2026 Federal Income Tax Brackets
Federal tax applies to taxable income — gross salary minus the standard deduction, minus any pre-tax 401(k) contributions.
Standard deduction (2026)
| Filing status | Standard deduction | Change from 2025 |
|---|---|---|
| Single | $16,100 | +$1,100 (+7.3%) |
| Married Filing Jointly | $32,200 | +$2,200 (+7.3%) |
Single filers
| Taxable income | Marginal rate |
|---|---|
| $0 – $12,400 | 10% |
| $12,400 – $50,400 | 12% |
| $50,400 – $105,700 | 22% |
| $105,700 – $201,775 | 24% |
| $201,775 – $256,225 | 32% |
| $256,225 – $640,600 | 35% |
| Over $640,600 | 37% |
Married Filing Jointly
| Taxable income | Marginal rate |
|---|---|
| $0 – $24,800 | 10% |
| $24,800 – $100,800 | 12% |
| $100,800 – $211,400 | 22% |
| $211,400 – $403,550 | 24% |
| $403,550 – $512,450 | 32% |
| $512,450 – $768,700 | 35% |
| Over $768,700 | 37% |
Source: IRS Rev. Proc. 2025-32
2026 FICA Rates
| Component | Rate | Wage limit | Change from 2025 |
|---|---|---|---|
| Social Security (OASDI) | 6.2% | First $184,500 only | +$8,400 (+4.8%) |
| Medicare (HI) | 1.45% | No limit | Unchanged |
| Additional Medicare Tax | +0.9% | Over $200,000 (Single) / $250,000 (MFJ) | Unchanged |
Maximum Social Security tax (2026): $184,500 × 6.2% = $11,439.00 (up $520.80 from 2025)
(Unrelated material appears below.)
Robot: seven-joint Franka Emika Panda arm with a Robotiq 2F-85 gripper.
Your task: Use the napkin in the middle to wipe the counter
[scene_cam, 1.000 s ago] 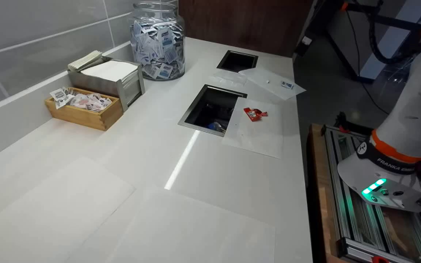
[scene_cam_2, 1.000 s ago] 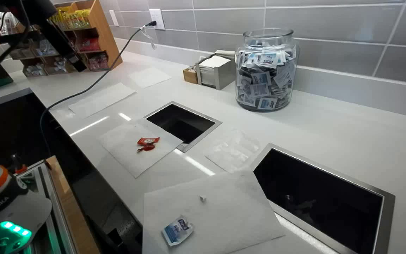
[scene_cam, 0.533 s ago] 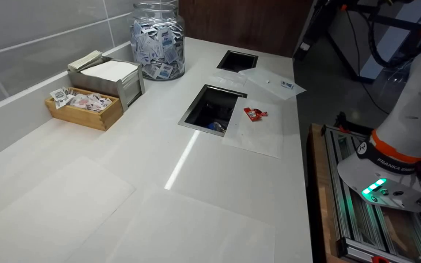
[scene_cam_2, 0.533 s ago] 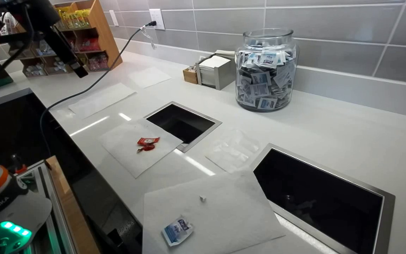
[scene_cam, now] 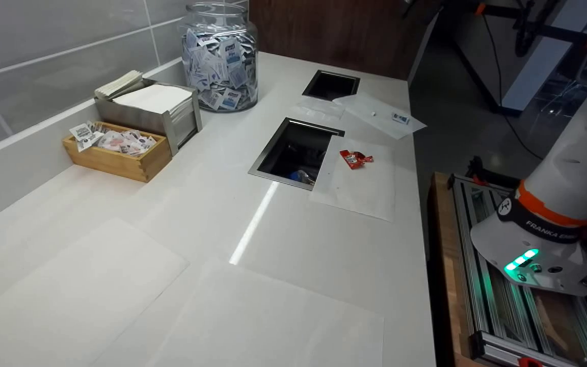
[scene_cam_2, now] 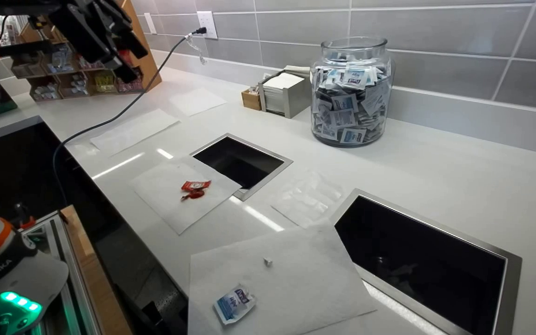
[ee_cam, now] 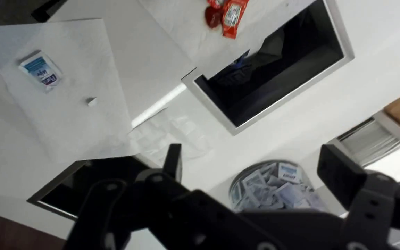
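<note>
The off-white glossy counter (scene_cam: 212, 168) shows in all views. A thin, crumpled, translucent white napkin (scene_cam_2: 307, 197) lies on it between two dark openings, and it also shows in an exterior view (scene_cam: 320, 107) and in the wrist view (ee_cam: 172, 133). A flat white sheet (scene_cam_2: 161, 186) with a torn red packet and red sauce (scene_cam_2: 196, 188) lies on one side. Another white sheet (scene_cam_2: 305, 284) with a Purell packet (scene_cam_2: 234, 304) lies on the other. My gripper (ee_cam: 250, 156) is open and empty, high above the counter; it also shows in an exterior view (scene_cam_2: 133, 63).
A glass jar of packets (scene_cam_2: 351, 97) stands near the wall, beside a metal napkin holder (scene_cam: 135, 117) and a wooden box (scene_cam: 120, 163). Two rimmed openings (scene_cam_2: 268, 179) (scene_cam_2: 512, 279) cut the counter. A black cable (scene_cam_2: 105, 122) crosses it. More white sheets (scene_cam: 273, 316) lie flat.
My arm has lifted and swung, and the gripper has turned so that both spread fingers show in an exterior view. Things on the counter have not moved.
</note>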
Source: SSA COLA announcement, October 2025
2026 401(k) Contribution Limit
| Type | Limit | Change from 2025 |
|---|---|---|
| Employee elective deferral (under 50) | $24,500 | +$1,000 |
| Catch-up contribution (age 50–59, 64+) | Additional $8,000 | +$500 |
| Super catch-up (age 60–63, SECURE 2.0) | Additional $11,250 | Unchanged |
Source: IRS Notice 2025-67
What changed from 2025 to 2026
| Item | 2025 | 2026 | Change |
|---|---|---|---|
| Standard deduction (Single) | $15,000 | $16,100 | +$1,100 |
| Standard deduction (MFJ) | $30,000 | $32,200 | +$2,200 |
| SS wage base | $176,100 | $184,500 | +$8,400 |
| Max SS employee tax | $10,918 | $11,439 | +$521 |
| 401(k) elective deferral | $23,500 | $24,500 | +$1,000 |
| Top bracket Single threshold | $626,350 | $640,600 | +$14,250 |
All federal bracket thresholds increased approximately 2.8% for inflation.
Worked example — $75,000 Single, California, no 401(k)
$75,000 salary, Single, California, 2026, no 401(k)
Standard deduction (Single, 2026)
= $16,100
Taxable income
= $58,900
Federal: 10% on first $12,400
= $1,240.00
Federal: 12% on $12,400–$50,400
= $4,560.00
Federal: 22% on $50,400–$58,900
= $1,870.00
Total federal income tax
= $7,670.00
Social Security (6.2% × $75,000)
= $4,650.00
Medicare (1.45% × $75,000)
= $1,087.50
California state tax (progressive on $75,000)
= $3,628.00
California SDI (1.1% × $75,000)
= $825.00
Total deductions
= $17,861.00
Result
Take-home = $75,000 − $17,861 = $57,139/year ($4,762/month) — $444/year more than 2025 for the same salary
Verification table
Calculations verified using 2026 IRS bracket tables (Rev. Proc. 2025-32) and manual arithmetic:
| Gross | Filing | State | Federal tax | SS | Medicare | State tax | Net annual | vs 2025 |
|---|---|---|---|---|---|---|---|---|
| $75,000 | Single | CA | $7,670 | $4,650 | $1,088 | $3,628 | $57,139 | +$444 |
| $200,000 | Single | TX | $36,734 | $11,439 | $2,900 | $0 | $148,927 | −$8 |
| $120,000 | MFJ | NY | $10,040 | $7,440 | $1,740 | $5,275 | $95,505 | +$283 |
Note 1: At $200k Single TX, the $521 more SS in 2026 roughly offsets the lower federal tax from higher brackets/deduction. Note 2: CA and NY state brackets are assumed unchanged; actual 2026 state rates should be verified with state revenue agencies.